===== Exercise input =====

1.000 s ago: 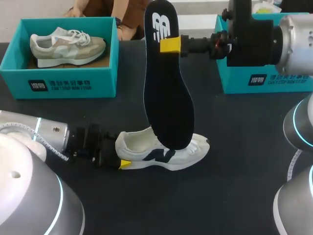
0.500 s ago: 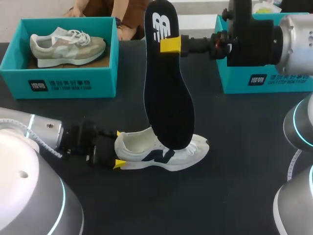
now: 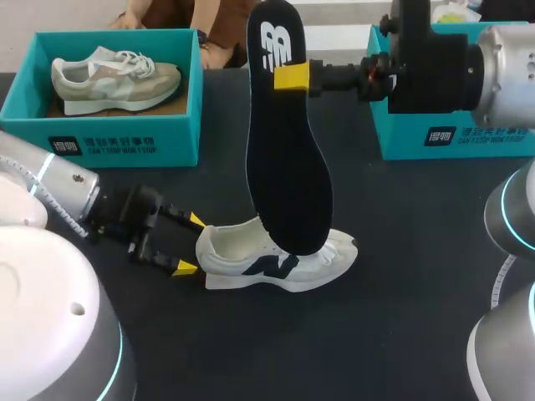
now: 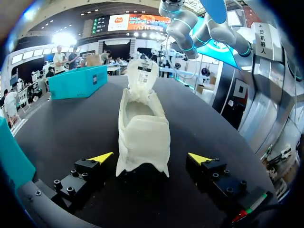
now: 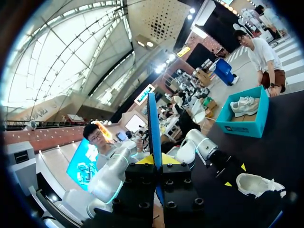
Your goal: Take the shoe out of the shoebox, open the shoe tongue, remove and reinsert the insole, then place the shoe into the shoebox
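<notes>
Left gripper (image 3: 189,244) let go of the shoe (image 3: 276,259) and backed off the heel a bit. A second ago it was pinched on the heel, and by this frame its fingers were wide apart with the arm swung back toward the near shoebox (image 3: 100,138). Right arm hadn't budged at all: right gripper (image 3: 288,77) was clamped on the heel end of the insole (image 3: 284,167), holding it upright over the shoe, which sat on its sole on the table (image 3: 401,317). My read was that the insole was out and going back in came next, but with nothing bracing the shoe it could slide or tip once the insole pushed down.

Head view showed the insole's toe end overlapping the shoe opening, though I couldn't tell if it was actually inside. Left wrist view settled the grip question: the heel sat between the open fingers with bare table on both sides, no contact. Right wrist view had the insole edge-on between its fingers
</notes>
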Motion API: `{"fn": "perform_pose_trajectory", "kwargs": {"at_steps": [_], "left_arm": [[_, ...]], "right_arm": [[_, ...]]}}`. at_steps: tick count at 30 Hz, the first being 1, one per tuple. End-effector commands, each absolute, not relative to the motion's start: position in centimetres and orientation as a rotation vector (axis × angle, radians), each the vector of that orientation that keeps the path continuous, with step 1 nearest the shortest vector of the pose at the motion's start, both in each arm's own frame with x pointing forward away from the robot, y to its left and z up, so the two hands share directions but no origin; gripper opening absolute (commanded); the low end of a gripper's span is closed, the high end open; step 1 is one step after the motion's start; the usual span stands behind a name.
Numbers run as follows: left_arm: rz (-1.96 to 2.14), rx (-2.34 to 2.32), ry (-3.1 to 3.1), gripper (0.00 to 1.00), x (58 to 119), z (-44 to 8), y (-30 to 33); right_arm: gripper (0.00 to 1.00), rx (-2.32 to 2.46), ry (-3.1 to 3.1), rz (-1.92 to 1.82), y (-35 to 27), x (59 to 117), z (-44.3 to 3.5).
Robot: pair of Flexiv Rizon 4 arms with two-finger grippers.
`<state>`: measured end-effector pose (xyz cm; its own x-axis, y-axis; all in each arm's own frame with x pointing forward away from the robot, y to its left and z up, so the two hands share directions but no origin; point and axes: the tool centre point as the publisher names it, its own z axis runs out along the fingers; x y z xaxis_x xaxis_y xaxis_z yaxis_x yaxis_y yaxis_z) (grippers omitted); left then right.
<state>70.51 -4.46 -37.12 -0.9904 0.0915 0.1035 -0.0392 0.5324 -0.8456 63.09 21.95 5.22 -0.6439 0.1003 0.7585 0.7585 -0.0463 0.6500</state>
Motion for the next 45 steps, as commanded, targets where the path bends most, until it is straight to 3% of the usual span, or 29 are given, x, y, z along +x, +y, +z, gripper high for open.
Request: {"fn": "perform_pose_trajectory", "kwargs": {"at_steps": [1,21,45], "left_arm": [[1.456,-0.044,-2.632,1.0,70.4,-37.2,-4.5],[1.244,-0.03,-2.759,1.0,70.9,-34.2,-3.3],[0.44,-0.132,-2.987,1.0,72.5,-29.6,-4.7]], "right_arm": [[0.0,-0.914,-1.738,-1.741,22.4,63.1,5.1],[0.0,-0.914,-1.738,-1.741,22.4,63.1,5.1],[0.0,-0.914,-1.738,-1.741,22.4,63.1,5.1]]}}
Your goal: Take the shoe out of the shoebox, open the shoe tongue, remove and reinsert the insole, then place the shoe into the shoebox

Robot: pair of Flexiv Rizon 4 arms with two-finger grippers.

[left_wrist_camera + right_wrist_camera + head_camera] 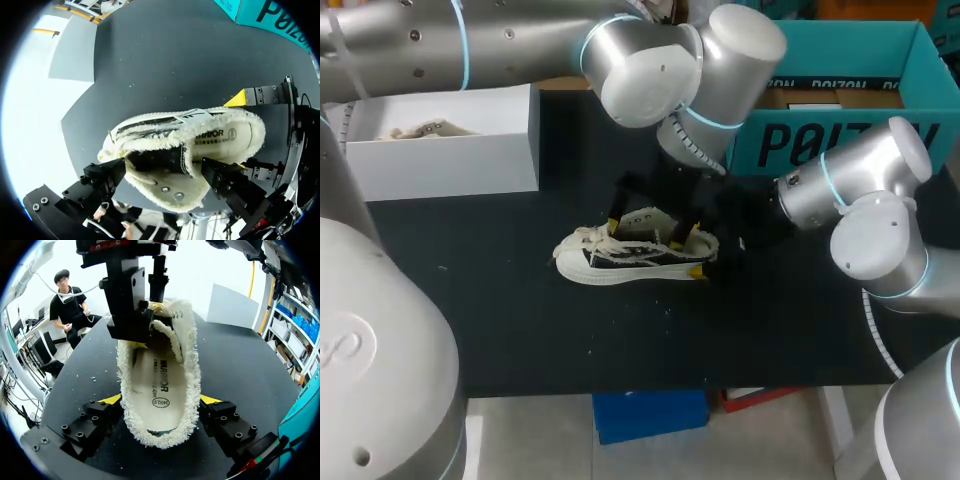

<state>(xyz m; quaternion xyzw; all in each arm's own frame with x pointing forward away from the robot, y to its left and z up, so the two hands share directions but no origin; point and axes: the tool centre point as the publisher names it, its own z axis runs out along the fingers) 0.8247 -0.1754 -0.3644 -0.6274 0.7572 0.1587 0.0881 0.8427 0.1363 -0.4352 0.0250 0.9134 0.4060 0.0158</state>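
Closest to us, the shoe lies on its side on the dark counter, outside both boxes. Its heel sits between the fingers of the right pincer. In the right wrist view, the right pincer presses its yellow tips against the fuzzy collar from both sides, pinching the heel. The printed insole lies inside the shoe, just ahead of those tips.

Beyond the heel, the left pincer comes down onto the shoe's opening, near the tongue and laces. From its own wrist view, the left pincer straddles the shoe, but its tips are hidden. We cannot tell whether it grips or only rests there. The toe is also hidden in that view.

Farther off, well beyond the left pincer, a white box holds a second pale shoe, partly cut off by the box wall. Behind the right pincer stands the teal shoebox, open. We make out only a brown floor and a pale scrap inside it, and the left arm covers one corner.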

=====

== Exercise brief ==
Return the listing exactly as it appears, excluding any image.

== Your response ==
1.000 s ago: 
0.500 s ago: 
now: 
now: 
now: 
Your goal: Take the shoe out of the shoebox, open the shoe tongue, remove and reinsert the insole, then place the shoe into the shoebox
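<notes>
Left gripper (image 3: 189,244) let go of the shoe (image 3: 276,259) and backed off the heel a bit. A second ago it was pinched on the heel, and by this frame its fingers were wide apart with the arm swung back toward the near shoebox (image 3: 100,138). Right arm hadn't budged at all: right gripper (image 3: 288,77) was clamped on the heel end of the insole (image 3: 284,167), holding it upright over the shoe, which sat on its sole on the table (image 3: 401,317). My read was that the insole was out and going back in came next, but with nothing bracing the shoe it could slide or tip once the insole pushed down.

Head view showed the insole's toe end overlapping the shoe opening, though I couldn't tell if it was actually inside. Left wrist view settled the grip question: the heel sat between the open fingers with bare table on both sides, no contact. Right wrist view had the insole edge-on between its fingers
</notes>
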Motion API: `{"fn": "perform_pose_trajectory", "kwargs": {"at_steps": [_], "left_arm": [[_, ...]], "right_arm": [[_, ...]]}}`. at_steps: tick count at 30 Hz, the first being 1, one per tuple. End-effector commands, each absolute, not relative to the motion's start: position in centimetres and orientation as a rotation vector (axis × angle, radians), each the vector of that orientation that keeps the path continuous, with step 1 nearest the shortest vector of the pose at the motion's start, both in each arm's own frame with x pointing forward away from the robot, y to its left and z up, so the two hands share directions but no origin; gripper opening absolute (commanded); the low end of a gripper's span is closed, the high end open; step 1 is one step after the motion's start; the usual span stands behind a name.
Numbers run as follows: left_arm: rz (-1.96 to 2.14), rx (-2.34 to 2.32), ry (-3.1 to 3.1), gripper (0.00 to 1.00), x (58 to 119), z (-44 to 8), y (-30 to 33); right_arm: gripper (0.00 to 1.00), rx (-2.32 to 2.46), ry (-3.1 to 3.1), rz (-1.92 to 1.82), y (-35 to 27), x (59 to 117), z (-44.3 to 3.5).
Robot: pair of Flexiv Rizon 4 arms with two-finger grippers.
`<state>`: measured end-effector pose (xyz cm; its own x-axis, y-axis; all in each arm's own frame with x pointing forward away from the robot, y to its left and z up, so the two hands share directions but no origin; point and axes: the tool centre point as the publisher names it, its own z axis runs out along the fingers; x y z xaxis_x xaxis_y xaxis_z yaxis_x yaxis_y yaxis_z) (grippers omitted); left then right.
<state>70.51 -4.46 -37.12 -0.9904 0.0915 0.1035 -0.0392 0.5324 -0.8456 63.09 21.95 5.22 -0.6439 0.1003 0.7585 0.7585 -0.0463 0.6500</state>
Motion for the next 45 steps, as commanded, targets where the path bends most, until it is straight to 3% of the usual span, or 29 are given, x, y, z along +x, +y, +z, gripper high for open.
Request: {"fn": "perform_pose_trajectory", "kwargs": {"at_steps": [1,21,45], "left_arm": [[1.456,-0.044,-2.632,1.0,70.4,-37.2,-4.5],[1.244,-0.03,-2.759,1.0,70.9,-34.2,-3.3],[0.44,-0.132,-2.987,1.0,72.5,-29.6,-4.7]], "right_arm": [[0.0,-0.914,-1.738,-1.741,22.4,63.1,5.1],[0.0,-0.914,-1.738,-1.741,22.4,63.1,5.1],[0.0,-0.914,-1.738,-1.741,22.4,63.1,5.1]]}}
Your goal: Take the shoe out of the shoebox, open the shoe tongue, remove and reinsert the insole, then place the shoe into the shoebox

Robot: pair of Flexiv Rizon 4 arms with two-finger grippers.

[left_wrist_camera + right_wrist_camera + head_camera] 

<state>(xyz m; quaternion xyzw; all in each arm's own frame with x pointing forward away from the robot, y to its left and z up, so the two hands share directions but no origin; point and axes: the tool centre point as the publisher names it, its own z axis runs out along the fingers) 0.8247 -0.1754 -0.3644 -0.6274 0.7572 0.1587 0.0881 0.8427 0.1363 -0.4352 0.0250 0.9134 0.4060 0.0158</state>
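Closest to us, the shoe lies on its side on the dark counter, outside both boxes. Its heel sits between the fingers of the right pincer. In the right wrist view, the right pincer presses its yellow tips against the fuzzy collar from both sides, pinching the heel. The printed insole lies inside the shoe, just ahead of those tips.

Beyond the heel, the left pincer comes down onto the shoe's opening, near the tongue and laces. From its own wrist view, the left pincer straddles the shoe, but its tips are hidden. We cannot tell whether it grips or only rests there. The toe is also hidden in that view.

Farther off, well beyond the left pincer, a white box holds a second pale shoe, partly cut off by the box wall. Behind the right pincer stands the teal shoebox, open. We make out only a brown floor and a pale scrap inside it, and the left arm covers one corner.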

No additional answer is needed here.